The trick that I've found is that each error message needs to be unique... not just the stack trace, but the actual wording of the message leading up to that.

Get a screenshot or the exact verbatim of it, and you can identify exactly where in the code it originated.

User reports are unreliable, but when I can pinpoint where the message originated from, it massively cuts down on the troubleshooting time.

Too · on Oct 19, 2022

About that, the number of developers that can’t read, or even understand the value of, a stack trace is also astonishing.

If only I had a penny every time someone sent me a “log of the error”, that only contains the final line with the unhelpful message saying nothing but KeyError.

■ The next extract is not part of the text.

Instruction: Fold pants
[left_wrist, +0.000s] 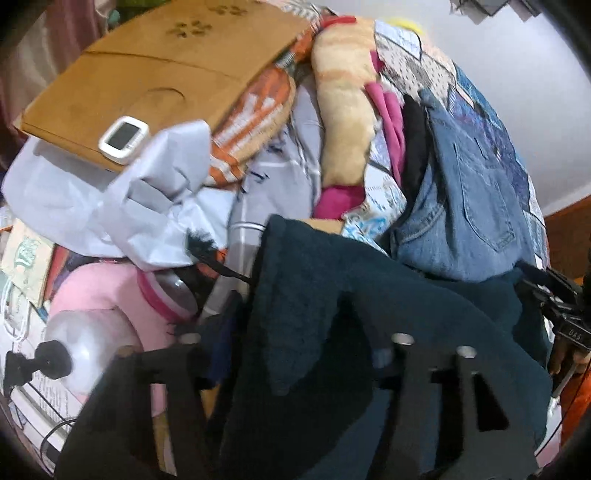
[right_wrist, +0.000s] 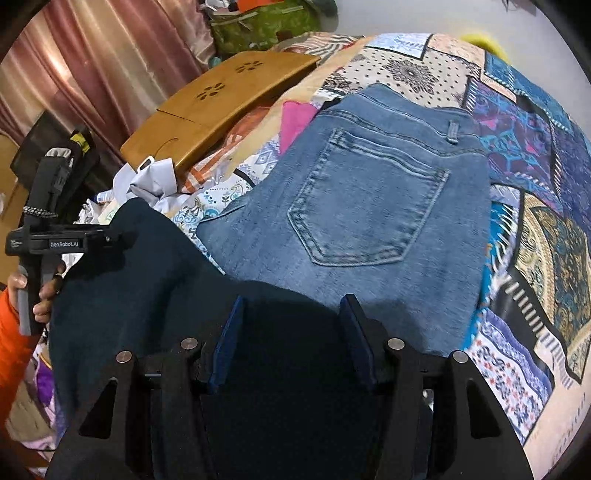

lamontcg · on Oct 19, 2022

At prior work we removed stack traces from the default error output because it was thought to "scare" too many users.

Then for years almost without fail when an error was pasted into a GH issue it would include the big "If submitting a bug report, please include the full stack trace at /var/log/stacktrace.out" message--without the stacktrace. I added some whitespace around it and all caps to it and still nobody read it.

vladvasiliu · on Oct 19, 2022

Forget stack traces.

I've met multiple "web developers" (actually working on the backend or "full-stack", building API servers and whatnot) who came complaining about this or that server being "unreachable" and could I check it's up / whether the firewall allows them through. Only to find they were getting HTTP 404 errors or the like. Which were explicit in the errors they'd show me.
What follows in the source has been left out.